Me di el gusto de participar en un muy esperado –y algo postergado– evento Michaux. De él siempre me han llegado extraños sonidos: su poesía es más filosofía que otra cosa. Y si es filosofía, debe andar cerca de un nihilismo muy alegre. Una parte enorme del atractivo que Michaux ejerce sobre los seres humanos es sus infinitas ganas de decir que no. A casi todo.

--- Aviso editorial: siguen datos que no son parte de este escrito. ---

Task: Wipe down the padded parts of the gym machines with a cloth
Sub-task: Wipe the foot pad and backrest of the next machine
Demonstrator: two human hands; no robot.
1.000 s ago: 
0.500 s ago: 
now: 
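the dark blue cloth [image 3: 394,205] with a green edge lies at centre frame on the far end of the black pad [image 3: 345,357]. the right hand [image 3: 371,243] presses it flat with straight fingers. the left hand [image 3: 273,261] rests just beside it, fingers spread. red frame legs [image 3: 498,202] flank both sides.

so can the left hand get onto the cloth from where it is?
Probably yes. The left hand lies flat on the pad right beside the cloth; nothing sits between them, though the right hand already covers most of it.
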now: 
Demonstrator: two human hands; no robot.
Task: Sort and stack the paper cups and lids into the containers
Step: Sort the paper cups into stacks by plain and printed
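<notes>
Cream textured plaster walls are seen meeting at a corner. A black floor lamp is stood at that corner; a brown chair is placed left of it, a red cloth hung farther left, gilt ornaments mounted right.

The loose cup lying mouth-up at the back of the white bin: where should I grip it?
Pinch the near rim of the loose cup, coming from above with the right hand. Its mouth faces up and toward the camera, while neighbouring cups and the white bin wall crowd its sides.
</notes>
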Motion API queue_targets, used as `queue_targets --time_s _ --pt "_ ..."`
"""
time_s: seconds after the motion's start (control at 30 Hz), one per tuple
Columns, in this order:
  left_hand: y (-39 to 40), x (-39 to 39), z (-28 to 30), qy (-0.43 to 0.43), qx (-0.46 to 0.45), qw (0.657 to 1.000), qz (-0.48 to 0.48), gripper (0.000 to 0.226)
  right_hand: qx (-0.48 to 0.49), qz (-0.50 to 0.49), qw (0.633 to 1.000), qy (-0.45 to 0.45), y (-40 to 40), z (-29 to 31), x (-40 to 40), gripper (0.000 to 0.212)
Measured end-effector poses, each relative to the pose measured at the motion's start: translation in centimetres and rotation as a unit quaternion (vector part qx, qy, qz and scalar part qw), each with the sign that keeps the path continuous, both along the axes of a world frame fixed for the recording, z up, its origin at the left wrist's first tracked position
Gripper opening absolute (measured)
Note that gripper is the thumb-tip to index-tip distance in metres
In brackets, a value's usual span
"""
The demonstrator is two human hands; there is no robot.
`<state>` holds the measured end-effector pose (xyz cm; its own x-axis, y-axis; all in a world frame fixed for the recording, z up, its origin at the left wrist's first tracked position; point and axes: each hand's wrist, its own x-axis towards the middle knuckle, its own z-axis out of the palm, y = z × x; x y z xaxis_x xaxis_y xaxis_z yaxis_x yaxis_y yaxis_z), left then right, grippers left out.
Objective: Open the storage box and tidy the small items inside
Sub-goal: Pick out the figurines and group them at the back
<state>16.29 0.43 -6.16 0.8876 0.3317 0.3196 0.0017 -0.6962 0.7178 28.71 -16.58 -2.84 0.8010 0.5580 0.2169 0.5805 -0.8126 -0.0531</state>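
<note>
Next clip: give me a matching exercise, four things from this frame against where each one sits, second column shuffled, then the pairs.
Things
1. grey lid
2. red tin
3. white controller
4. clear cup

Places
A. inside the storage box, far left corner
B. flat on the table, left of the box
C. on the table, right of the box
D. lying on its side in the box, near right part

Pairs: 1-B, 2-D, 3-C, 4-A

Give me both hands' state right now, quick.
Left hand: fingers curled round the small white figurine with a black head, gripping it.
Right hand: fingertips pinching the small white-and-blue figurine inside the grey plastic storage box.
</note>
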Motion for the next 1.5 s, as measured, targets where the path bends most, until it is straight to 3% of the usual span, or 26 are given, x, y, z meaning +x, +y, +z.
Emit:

Ariel Dilon, traductor y gestor de este encuentro luminoso en el Museo Sívori, encuadró el asunto bajo el ciclo Alta traición, altísima en el caso de Michaux, no sólo porque toda traducción es ya traición, sino además por el largo historial de negativas de Michaux a que se haga nada con su obra. Henri Michaux se opuso a todo tipo de adaptación, teatralización, publicación de cartas que nunca fueron pensadas para eso, musicalización (le dijo no a Mauricio Kagel) y cualquier operación que incluyera su obra. Me alegro mucho de contarme en la lista de quienes lo traicionamos, leyendo en mi caso “El jardín exaltado” en el crepúsculo a viva voz y en una reposera, ya que, a la larga y en un sentido muy michauxiano, es posible que nada importe demasiado.
Escribió Dilon sobre él: “Con perpleja ecuanimidad, con sereno rigor, con inasible gracia y con humor impávido, este jardinero por la contraria sabe segar cada certeza antes de que brote, para entregarnos a cambio la potencia intacta de sus intuiciones”. Interpretar a Michaux, y en primera persona, te deja en un estado de culpa muy especial: las visiones alrededor se tornan relativas, como en una experiencia hecha de drogas. No fuimos los únicos traidores: Gustavo Hunt y Claudio Peña convirtieron en partituras los caligramas y los tocaron en vivo con cello y clarinete (¡prohibidísimo!); Flora Gró, Mariana Palomino, Guillermo Saavedra y Antonio Werli leyeron en voz alta las prístinas traducciones nuevas editadas por Paradiso Ediciones y por Ínsula; y el propio Ariel Dilon juntó y tradujo en vivo varias cartas de Michaux en las que pedía, expresa y secamente, que nada de esto se hiciera nunca con su obra. El resultado es hermoso e inquietante. El autor tiene razón en reclamar que no se lo toque, los perpetradores tenemos razón en desflorarlo. Nada malo ocurrió a unos ni a otros.
Entiendo que éste es el espíritu de toda traducción: debería estar prohibida por todo tipo de leyes. Y sin embargo, es inevitable y descocada y no conoce de correcciones o de reglas y en materia poética nadie puede decir nunca en ningún idioma “esto no se hace”.